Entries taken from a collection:
= = = =

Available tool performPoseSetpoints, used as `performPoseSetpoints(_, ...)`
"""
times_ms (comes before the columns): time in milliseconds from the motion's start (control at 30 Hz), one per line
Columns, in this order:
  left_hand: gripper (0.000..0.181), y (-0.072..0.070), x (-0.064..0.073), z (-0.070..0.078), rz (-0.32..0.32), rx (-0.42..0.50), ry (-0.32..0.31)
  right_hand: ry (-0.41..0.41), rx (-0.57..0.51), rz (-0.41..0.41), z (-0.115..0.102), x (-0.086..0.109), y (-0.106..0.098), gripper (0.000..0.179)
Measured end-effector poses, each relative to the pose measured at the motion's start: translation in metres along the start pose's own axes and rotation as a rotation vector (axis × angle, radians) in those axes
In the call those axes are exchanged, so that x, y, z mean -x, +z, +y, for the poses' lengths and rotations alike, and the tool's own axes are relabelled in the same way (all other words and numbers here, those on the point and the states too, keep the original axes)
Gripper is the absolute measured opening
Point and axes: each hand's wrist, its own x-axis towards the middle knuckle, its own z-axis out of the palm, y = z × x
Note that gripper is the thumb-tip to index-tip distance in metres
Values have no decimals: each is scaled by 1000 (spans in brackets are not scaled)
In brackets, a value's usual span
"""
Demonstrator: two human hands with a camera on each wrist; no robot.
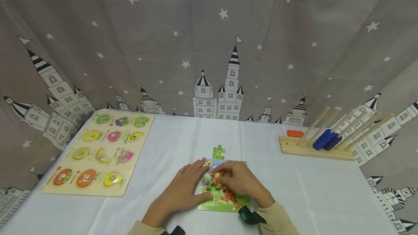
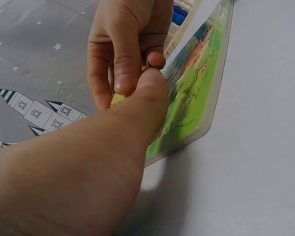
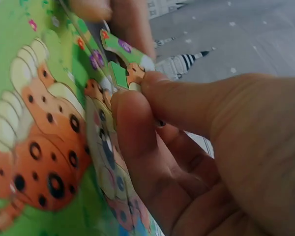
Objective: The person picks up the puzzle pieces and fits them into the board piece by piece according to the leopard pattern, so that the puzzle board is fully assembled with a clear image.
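Observation:
A jigsaw puzzle with a spotted orange animal on green lies flat on the white table in front of me. My left hand rests along its left edge, fingers extended and thumb laid on its surface. Over the middle of the picture, my right hand pinches a puzzle piece between thumb and forefinger. This piece is green with flowers and an orange patch; in the right wrist view it is tilted against the picture. Whether it sits in its slot I cannot tell. Another green puzzle piece lies just beyond the puzzle's top edge.
At the left lies a wooden fruit board with several knobbed fruit pieces. A wooden peg stand at the right carries blue rings and purple rings, with an orange block behind it. A grey castle-print curtain hangs behind the table.

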Motion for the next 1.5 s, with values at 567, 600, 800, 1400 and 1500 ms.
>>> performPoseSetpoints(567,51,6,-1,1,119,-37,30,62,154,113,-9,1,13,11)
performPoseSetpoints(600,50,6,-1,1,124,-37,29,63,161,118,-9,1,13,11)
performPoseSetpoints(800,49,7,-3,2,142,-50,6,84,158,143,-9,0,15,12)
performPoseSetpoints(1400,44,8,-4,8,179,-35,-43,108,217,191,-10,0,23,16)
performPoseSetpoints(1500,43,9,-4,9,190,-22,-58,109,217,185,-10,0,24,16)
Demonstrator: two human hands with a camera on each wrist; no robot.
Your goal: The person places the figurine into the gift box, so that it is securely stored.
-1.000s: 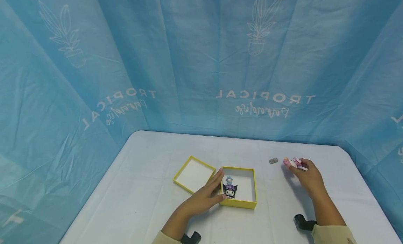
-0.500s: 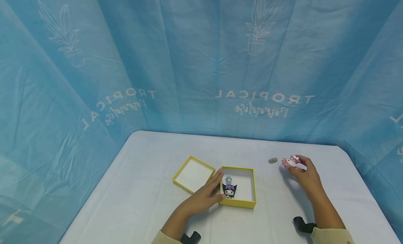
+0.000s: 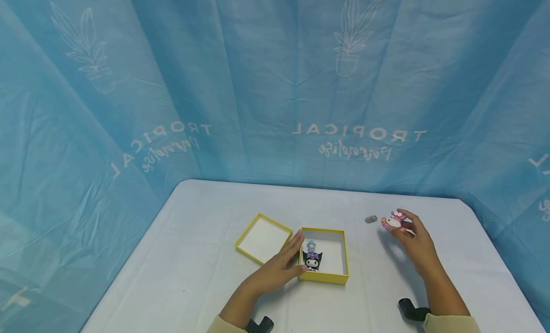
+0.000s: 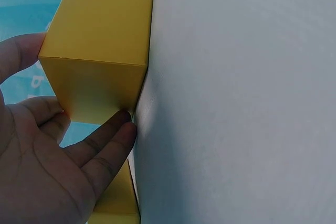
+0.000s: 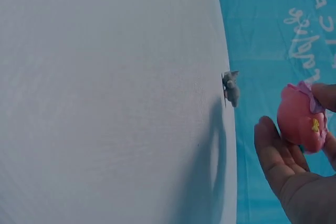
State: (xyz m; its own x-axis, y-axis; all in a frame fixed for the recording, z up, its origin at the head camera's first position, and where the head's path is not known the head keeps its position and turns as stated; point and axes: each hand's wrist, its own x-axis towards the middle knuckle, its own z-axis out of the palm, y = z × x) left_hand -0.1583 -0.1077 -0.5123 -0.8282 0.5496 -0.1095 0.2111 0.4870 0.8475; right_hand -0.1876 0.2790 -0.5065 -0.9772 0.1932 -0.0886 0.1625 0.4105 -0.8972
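Closest in, beige sleeves [image 3: 451,324] and black wrist mounts [image 3: 414,311] sat behind both hands. The left hand [image 3: 275,274] was unclenched, its fingers extended along the left wall of the box [image 3: 324,277] and its thumb at the near corner. Inside the box, just right of that thumb, was the black figure [image 3: 312,263], with the blue figure [image 3: 311,246] immediately beyond it. The lid [image 3: 263,239] lay on the counter [image 3: 185,256] beyond the left hand and towards its left (white inner face up). Farther out, well right of the box, the right hand [image 3: 416,242] pinched the pink figure [image 3: 393,221] between thumb and fingers, clear of the counter. A small grey piece [image 3: 371,219] rested near the right hand, on its left. Past both hands hung a blue curtain [image 3: 258,85] with white lettering and plants.
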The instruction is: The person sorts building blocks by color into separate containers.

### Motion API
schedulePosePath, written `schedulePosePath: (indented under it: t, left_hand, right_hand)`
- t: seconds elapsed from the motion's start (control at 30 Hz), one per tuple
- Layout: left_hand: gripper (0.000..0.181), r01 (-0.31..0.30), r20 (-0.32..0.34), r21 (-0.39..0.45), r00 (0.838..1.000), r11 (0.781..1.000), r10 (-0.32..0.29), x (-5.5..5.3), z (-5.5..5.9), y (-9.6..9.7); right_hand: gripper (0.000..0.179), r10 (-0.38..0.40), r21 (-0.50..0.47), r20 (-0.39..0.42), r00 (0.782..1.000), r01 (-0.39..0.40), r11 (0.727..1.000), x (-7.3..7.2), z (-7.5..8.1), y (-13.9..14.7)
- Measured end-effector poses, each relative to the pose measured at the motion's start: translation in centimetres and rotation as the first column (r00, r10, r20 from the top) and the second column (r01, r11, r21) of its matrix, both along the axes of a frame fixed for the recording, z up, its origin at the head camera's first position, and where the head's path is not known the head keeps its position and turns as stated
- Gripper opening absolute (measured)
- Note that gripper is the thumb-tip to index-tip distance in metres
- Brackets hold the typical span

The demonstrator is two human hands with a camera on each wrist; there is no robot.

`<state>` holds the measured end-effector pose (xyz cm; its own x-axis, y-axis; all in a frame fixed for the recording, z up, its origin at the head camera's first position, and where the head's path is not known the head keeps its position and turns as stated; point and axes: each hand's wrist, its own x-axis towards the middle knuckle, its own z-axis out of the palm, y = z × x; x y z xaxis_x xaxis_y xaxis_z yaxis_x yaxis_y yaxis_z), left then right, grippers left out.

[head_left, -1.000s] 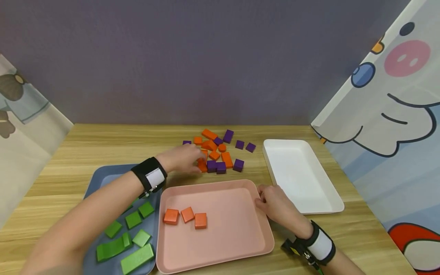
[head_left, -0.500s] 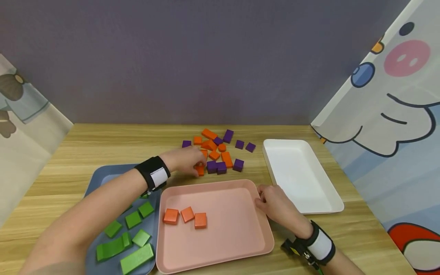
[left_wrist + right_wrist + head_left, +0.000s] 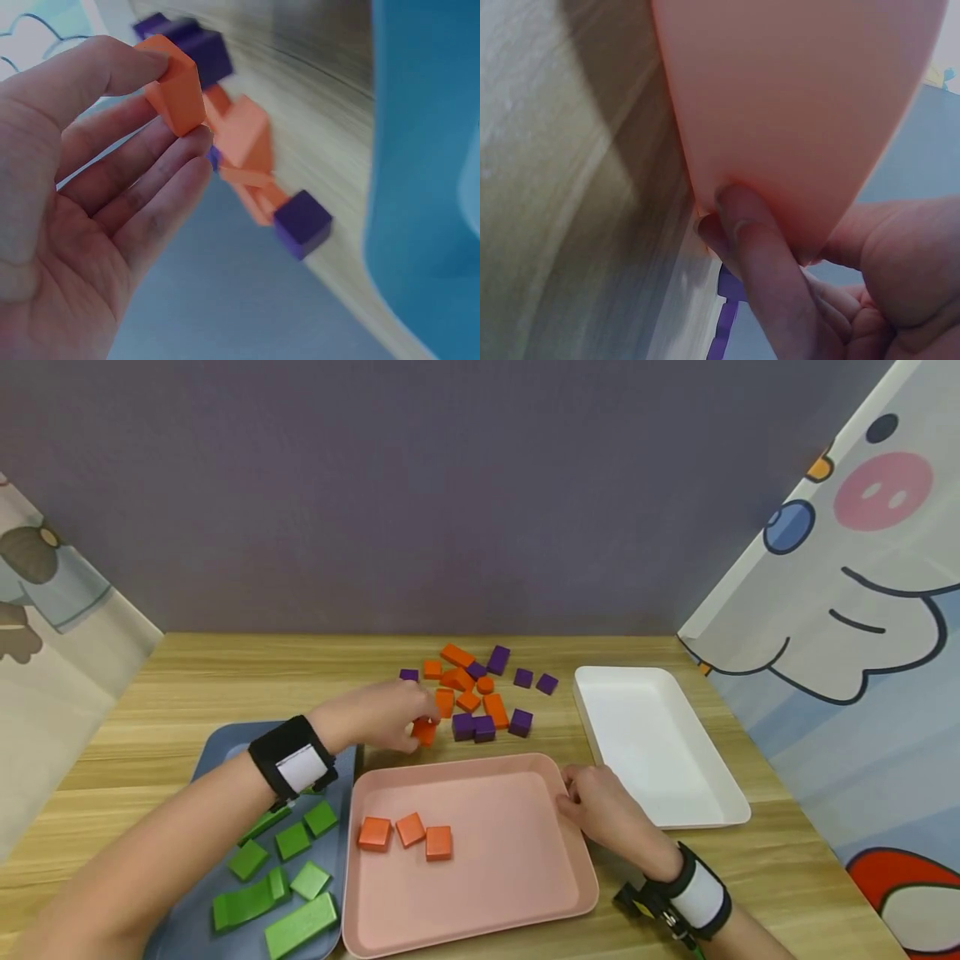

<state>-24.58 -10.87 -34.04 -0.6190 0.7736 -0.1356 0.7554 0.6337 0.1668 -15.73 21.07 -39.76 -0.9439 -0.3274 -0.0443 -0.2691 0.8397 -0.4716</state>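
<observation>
The blue tray, cut off at the lower edge, holds at least eight green blocks; the left forearm hides part of it. Alongside, the pink tray holds three orange cubes; the right hand pinches its right wall. One white tray stands at right. Beyond the pink tray, the left hand has its fingers closed on one orange block. Farther back lie eight purple blocks and about seven loose orange pieces, some overlapping.
</observation>
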Motion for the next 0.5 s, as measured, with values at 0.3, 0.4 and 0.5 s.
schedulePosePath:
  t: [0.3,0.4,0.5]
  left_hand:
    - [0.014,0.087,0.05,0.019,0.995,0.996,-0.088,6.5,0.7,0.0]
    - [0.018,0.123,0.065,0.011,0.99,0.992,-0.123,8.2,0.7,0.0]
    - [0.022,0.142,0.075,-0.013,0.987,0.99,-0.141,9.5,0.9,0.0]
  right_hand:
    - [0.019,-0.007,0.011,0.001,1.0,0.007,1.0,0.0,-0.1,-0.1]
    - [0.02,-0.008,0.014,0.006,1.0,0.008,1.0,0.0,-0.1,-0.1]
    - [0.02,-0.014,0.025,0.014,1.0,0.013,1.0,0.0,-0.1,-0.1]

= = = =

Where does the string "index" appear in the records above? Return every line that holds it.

Note that gripper is the thumb-tip to index-tip distance in metres
- Note that gripper is the thumb-tip to index-tip distance in metres

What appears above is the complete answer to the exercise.